The play unfolds as a series of eight non-linear vignettes in which the two characters, Kayleen and Doug, meet at different painful moments in their lives, from adolescence to almost forty. Transitions between these scenes are handled by repositioning a bed and adjusting a handful of props.

Most compelling, however, is Doug’s transformation, whose costume and makeup changes take place in full view of the audience. This choice adds a layer of theatrical intimacy focusing on two wounded souls who instinctively keep coming back to one another despite the scars of the past, rather than on an impressive set.

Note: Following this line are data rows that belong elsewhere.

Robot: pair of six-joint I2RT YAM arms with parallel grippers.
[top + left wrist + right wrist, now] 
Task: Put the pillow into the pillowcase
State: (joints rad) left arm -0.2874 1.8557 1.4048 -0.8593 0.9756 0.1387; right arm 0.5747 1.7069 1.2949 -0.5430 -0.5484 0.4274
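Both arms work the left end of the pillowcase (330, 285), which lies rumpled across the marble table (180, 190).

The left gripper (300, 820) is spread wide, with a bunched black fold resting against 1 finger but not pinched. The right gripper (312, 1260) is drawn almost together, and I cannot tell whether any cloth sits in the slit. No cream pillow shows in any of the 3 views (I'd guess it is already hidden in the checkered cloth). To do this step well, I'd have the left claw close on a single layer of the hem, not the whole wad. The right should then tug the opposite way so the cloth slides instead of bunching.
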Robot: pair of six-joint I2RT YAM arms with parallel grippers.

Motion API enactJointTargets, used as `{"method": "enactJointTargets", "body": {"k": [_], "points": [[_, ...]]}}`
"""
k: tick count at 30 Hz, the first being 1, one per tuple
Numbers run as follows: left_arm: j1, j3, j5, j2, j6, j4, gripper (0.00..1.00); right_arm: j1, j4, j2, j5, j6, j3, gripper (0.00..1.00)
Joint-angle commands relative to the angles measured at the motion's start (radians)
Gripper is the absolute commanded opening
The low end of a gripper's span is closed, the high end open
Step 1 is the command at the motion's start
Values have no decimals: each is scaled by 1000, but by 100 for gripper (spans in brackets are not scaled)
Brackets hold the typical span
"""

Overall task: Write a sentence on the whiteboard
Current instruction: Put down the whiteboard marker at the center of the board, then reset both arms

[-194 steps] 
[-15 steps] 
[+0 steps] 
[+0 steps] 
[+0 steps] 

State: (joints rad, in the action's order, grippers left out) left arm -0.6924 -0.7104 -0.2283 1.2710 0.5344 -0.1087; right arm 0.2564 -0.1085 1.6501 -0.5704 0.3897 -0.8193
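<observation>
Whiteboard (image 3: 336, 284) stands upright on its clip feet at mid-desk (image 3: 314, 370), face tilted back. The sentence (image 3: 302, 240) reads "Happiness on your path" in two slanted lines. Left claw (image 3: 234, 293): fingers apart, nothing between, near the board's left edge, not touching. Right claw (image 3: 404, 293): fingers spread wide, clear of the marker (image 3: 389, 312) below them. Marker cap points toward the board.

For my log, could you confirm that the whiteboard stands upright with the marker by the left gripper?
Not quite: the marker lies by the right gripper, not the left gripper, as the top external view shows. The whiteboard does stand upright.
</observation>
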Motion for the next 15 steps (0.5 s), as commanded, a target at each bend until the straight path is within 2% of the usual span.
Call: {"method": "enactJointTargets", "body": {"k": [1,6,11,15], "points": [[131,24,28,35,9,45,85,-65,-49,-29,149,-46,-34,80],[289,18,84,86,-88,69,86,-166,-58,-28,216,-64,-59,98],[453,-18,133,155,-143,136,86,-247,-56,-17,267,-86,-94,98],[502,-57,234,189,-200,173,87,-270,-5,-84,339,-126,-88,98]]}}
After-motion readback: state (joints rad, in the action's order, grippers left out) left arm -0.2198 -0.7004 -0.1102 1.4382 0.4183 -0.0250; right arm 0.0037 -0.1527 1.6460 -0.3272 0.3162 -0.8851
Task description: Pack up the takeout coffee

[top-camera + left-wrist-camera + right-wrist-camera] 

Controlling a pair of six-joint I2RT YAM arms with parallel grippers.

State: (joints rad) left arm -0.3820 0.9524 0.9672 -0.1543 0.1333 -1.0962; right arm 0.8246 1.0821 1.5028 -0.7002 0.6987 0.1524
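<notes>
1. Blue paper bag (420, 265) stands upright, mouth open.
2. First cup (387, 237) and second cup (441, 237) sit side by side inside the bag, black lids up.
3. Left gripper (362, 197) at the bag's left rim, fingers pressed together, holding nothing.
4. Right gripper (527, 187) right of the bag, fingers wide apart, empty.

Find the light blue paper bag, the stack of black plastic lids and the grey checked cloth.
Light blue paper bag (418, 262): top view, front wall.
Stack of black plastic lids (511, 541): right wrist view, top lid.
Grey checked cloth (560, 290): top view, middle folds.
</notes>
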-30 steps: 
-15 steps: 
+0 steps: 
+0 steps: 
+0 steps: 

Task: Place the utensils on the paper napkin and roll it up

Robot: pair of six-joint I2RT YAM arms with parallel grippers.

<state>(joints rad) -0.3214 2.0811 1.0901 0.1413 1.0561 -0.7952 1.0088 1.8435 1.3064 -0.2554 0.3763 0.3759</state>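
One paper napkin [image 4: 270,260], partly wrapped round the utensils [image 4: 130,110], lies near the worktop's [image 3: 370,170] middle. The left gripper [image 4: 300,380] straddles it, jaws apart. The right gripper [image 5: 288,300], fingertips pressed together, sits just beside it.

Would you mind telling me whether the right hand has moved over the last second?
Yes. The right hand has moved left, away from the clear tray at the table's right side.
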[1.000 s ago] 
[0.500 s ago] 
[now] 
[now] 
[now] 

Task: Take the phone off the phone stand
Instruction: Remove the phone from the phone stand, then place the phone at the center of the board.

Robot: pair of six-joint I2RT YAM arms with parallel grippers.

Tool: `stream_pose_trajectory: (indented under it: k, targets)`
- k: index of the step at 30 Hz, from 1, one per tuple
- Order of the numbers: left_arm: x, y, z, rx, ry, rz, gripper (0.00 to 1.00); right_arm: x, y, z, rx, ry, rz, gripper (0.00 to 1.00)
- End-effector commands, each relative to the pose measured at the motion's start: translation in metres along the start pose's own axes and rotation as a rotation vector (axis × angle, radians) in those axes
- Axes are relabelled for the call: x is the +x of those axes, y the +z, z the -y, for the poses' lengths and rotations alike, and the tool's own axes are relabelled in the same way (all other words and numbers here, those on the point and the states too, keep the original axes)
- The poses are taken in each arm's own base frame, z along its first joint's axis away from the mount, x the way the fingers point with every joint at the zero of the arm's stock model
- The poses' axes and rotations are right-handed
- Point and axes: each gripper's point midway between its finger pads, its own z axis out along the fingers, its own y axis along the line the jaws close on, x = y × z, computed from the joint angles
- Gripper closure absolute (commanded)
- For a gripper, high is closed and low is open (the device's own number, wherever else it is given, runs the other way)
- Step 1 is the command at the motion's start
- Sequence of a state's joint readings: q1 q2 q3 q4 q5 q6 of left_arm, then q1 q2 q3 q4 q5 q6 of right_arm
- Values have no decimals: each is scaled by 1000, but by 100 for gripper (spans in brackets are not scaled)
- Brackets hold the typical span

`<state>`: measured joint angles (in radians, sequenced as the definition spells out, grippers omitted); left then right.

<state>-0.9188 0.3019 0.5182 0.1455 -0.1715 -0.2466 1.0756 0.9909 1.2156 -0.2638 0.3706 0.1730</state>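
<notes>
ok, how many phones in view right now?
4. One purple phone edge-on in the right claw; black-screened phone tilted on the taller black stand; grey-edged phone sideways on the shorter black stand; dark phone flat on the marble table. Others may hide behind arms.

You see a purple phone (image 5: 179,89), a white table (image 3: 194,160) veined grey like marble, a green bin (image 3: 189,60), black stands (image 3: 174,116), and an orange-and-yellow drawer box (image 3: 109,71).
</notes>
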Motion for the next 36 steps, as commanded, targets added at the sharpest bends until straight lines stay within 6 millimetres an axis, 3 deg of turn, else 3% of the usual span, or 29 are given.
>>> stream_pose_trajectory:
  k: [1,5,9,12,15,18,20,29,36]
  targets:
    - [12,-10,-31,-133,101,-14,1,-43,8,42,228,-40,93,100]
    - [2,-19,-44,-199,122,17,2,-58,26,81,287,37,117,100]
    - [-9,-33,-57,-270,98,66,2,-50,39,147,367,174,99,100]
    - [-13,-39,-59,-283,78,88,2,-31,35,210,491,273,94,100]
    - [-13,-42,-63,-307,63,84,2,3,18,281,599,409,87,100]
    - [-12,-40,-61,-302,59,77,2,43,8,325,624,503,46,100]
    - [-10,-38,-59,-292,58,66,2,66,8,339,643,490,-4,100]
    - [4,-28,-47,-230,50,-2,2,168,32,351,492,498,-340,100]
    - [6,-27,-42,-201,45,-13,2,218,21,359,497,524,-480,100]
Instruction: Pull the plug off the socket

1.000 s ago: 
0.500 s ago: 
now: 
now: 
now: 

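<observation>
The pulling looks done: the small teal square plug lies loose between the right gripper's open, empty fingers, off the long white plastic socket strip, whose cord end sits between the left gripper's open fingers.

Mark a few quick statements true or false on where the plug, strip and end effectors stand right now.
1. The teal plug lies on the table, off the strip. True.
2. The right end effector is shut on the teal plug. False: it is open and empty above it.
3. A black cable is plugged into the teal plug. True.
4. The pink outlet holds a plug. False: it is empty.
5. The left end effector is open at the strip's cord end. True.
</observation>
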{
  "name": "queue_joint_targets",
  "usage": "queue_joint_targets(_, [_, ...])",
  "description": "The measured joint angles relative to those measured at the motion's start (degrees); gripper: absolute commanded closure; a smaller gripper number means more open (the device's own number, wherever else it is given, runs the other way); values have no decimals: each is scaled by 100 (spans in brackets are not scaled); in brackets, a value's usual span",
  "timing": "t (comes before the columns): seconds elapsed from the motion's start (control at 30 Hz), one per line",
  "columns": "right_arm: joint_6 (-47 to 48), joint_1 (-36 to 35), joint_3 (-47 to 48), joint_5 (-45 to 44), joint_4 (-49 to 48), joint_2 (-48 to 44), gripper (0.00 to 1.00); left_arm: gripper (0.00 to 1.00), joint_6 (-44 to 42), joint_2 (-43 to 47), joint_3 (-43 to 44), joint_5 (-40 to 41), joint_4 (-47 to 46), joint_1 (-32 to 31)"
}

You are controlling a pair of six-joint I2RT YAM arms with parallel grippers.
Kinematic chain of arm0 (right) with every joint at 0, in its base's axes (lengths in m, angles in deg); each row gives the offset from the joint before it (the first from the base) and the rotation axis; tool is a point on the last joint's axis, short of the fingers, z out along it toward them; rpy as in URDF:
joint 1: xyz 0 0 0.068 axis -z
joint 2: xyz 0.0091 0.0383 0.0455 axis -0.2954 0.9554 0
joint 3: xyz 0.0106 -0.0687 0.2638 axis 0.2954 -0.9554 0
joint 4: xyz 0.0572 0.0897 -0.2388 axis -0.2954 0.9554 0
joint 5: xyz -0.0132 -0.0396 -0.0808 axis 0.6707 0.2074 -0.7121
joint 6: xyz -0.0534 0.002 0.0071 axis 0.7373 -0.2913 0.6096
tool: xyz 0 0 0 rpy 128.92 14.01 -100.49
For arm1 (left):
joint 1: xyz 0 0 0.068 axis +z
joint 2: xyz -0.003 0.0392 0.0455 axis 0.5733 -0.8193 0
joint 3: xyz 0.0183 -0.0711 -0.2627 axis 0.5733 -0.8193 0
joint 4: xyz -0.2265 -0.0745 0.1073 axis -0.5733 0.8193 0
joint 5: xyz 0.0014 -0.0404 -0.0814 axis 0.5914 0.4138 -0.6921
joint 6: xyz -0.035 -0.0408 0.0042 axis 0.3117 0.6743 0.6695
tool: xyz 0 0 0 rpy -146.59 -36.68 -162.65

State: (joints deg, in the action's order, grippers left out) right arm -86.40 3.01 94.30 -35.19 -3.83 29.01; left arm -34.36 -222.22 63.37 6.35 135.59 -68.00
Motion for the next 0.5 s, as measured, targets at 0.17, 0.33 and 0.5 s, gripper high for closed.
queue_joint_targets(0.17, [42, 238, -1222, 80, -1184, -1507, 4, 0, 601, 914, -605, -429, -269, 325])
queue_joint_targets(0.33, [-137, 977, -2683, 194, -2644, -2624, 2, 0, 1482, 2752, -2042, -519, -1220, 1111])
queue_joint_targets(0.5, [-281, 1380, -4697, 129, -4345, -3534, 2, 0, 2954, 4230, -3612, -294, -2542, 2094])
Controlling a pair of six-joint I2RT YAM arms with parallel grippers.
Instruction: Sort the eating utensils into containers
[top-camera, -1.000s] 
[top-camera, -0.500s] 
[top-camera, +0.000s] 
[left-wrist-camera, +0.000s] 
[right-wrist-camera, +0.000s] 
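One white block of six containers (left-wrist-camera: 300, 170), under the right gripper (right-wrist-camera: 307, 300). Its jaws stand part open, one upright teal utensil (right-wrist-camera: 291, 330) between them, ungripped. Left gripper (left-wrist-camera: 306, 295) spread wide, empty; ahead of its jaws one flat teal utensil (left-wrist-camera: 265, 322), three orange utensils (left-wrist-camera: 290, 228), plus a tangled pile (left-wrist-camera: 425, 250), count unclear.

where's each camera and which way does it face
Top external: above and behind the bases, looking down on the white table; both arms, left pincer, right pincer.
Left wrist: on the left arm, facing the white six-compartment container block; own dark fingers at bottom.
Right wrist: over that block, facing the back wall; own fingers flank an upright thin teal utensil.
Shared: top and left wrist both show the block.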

Doug is an untameable feline who constantly defies the laws of gravity and tirelessly tries to tame Kayleen. Chris Stamoulos shifts masterfully from a too-playful leopard cub to a tiger to a wiser lion. Kayleen, for her part, appears more like a wary female cat, with sharp, slashing claws. The scene midway through the play, in which Kayleen lets Doug curl up around her after she has had a sexual encounter that might have been consensual at another time, is beautifully tender. However, it is only a blink of an eye that propels them into adulthood, where everything will be even more destructive.

If I mention that among Doug’s final words are “I’m good”, and that Kayleen’s last are “The sky was starting to be blue”, would you then think it is a happy ending? Nothing could be less certain, but the actors’ performances are well worth the emotional intensity, and the judiciously chosen soundtrack should help slow your racing heartbeat.